> [What you will do]:
Print the whole listing again, exactly as it stands.
↓↓↓
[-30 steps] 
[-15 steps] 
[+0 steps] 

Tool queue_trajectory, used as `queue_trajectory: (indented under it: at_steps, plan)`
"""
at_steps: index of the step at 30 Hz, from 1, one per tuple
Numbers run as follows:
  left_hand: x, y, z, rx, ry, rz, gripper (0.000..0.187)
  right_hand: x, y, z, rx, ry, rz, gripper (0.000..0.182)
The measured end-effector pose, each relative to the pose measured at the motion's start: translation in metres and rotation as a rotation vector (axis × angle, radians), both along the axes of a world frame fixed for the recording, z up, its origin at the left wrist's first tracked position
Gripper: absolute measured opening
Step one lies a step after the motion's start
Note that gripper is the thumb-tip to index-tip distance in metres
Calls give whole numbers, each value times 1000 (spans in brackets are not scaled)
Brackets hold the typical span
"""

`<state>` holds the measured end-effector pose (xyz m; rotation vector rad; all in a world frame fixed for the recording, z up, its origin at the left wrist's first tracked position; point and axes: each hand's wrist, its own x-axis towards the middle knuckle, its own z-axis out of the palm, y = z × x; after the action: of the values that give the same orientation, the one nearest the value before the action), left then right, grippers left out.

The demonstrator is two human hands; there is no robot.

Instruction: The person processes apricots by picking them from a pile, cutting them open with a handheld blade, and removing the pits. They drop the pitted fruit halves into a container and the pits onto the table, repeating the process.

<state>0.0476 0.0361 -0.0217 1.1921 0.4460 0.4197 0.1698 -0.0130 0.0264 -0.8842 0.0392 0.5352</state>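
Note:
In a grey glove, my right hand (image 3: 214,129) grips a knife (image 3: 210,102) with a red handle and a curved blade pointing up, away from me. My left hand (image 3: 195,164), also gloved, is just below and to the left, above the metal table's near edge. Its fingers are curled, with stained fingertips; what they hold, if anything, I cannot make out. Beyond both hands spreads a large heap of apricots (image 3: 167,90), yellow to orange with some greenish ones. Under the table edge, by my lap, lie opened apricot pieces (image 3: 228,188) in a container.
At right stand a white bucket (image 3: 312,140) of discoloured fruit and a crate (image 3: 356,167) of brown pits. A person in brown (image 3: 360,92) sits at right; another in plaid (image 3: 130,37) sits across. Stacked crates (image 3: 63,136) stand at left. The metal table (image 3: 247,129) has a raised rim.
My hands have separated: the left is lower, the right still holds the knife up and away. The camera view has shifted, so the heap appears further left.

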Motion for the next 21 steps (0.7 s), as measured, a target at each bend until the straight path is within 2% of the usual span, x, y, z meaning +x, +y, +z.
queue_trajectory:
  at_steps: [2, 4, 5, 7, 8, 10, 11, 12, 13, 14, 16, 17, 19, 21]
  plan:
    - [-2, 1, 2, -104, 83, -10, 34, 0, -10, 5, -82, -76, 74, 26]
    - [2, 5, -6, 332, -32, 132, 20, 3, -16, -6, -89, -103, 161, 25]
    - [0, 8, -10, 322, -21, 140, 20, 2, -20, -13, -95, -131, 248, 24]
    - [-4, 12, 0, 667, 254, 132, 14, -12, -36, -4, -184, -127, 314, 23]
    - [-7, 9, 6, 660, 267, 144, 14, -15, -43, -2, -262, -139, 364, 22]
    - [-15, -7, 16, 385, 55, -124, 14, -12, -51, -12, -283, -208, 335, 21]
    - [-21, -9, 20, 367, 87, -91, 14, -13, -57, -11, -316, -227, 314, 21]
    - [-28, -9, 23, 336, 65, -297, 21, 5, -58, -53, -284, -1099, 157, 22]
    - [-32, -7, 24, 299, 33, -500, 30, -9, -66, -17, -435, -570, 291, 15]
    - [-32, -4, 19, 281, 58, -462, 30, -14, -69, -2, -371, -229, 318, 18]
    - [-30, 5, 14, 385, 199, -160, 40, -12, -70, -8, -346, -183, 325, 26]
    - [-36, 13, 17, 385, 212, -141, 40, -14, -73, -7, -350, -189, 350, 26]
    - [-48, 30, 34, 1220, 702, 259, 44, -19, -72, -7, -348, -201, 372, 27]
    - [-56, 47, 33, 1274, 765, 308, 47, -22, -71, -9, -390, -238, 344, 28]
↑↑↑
> [Expected output]:
[-30 steps] 
[-15 steps] 
[+0 steps] 

Tool queue_trajectory, used as `queue_trajectory: (indented under it: at_steps, plan)`
"""
at_steps: index of the step at 30 Hz, from 1, one per tuple
Numbers run as follows:
  left_hand: x, y, z, rx, ry, rz, gripper (0.000..0.187)
  right_hand: x, y, z, rx, ry, rz, gripper (0.000..0.182)
The measured end-effector pose, each relative to the pose measured at the motion's start: translation in metres and rotation as a rotation vector (axis × angle, radians), both along the axes of a world frame fixed for the recording, z up, its origin at the left wrist's first tracked position
Gripper: absolute measured opening
Step one lies a step after the motion's start
Note that gripper is the thumb-tip to index-tip distance in metres
Calls give whole numbers, each value times 1000 (spans in brackets are not scaled)
Brackets hold the typical span
"""

`<state>` holds the measured end-effector pose (xyz m; rotation vector rad; all in a world frame fixed for the recording, z up, its origin at the left wrist's first tracked position; point and axes: each hand's wrist, its own x-axis towards the middle knuckle, its own z-axis out of the palm, y = z × x; after the action: of the values that give the same orientation, the one nearest the value before the action), left then right, grippers left out.

The demonstrator is two human hands; there is no robot.

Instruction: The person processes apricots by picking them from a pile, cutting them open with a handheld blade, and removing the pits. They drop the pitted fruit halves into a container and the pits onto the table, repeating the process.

<state>0.0476 0.0361 -0.0217 1.1921 0.4460 0.4197 0.1698 -0.0130 0.0264 -0.8842 0.0392 0.5352</state>
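Note:
In a grey glove, my right hand (image 3: 214,129) grips a knife (image 3: 210,102) with a red handle and a curved blade pointing up, away from me. My left hand (image 3: 195,164), also gloved, is just below and to the left, above the metal table's near edge. Its fingers are curled, with stained fingertips; what they hold, if anything, I cannot make out. Beyond both hands spreads a large heap of apricots (image 3: 167,90), yellow to orange with some greenish ones. Under the table edge, by my lap, lie opened apricot pieces (image 3: 228,188) in a container.
At right stand a white bucket (image 3: 312,140) of discoloured fruit and a crate (image 3: 356,167) of brown pits. A person in brown (image 3: 360,92) sits at right; another in plaid (image 3: 130,37) sits across. Stacked crates (image 3: 63,136) stand at left. The metal table (image 3: 247,129) has a raised rim.
My hands have separated: the left is lower, the right still holds the knife up and away. The camera view has shifted, so the heap appears further left.
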
Motion for the next 21 steps (0.7 s), as measured, a target at each bend until the straight path is within 2% of the usual span, x, y, z meaning +x, +y, +z.
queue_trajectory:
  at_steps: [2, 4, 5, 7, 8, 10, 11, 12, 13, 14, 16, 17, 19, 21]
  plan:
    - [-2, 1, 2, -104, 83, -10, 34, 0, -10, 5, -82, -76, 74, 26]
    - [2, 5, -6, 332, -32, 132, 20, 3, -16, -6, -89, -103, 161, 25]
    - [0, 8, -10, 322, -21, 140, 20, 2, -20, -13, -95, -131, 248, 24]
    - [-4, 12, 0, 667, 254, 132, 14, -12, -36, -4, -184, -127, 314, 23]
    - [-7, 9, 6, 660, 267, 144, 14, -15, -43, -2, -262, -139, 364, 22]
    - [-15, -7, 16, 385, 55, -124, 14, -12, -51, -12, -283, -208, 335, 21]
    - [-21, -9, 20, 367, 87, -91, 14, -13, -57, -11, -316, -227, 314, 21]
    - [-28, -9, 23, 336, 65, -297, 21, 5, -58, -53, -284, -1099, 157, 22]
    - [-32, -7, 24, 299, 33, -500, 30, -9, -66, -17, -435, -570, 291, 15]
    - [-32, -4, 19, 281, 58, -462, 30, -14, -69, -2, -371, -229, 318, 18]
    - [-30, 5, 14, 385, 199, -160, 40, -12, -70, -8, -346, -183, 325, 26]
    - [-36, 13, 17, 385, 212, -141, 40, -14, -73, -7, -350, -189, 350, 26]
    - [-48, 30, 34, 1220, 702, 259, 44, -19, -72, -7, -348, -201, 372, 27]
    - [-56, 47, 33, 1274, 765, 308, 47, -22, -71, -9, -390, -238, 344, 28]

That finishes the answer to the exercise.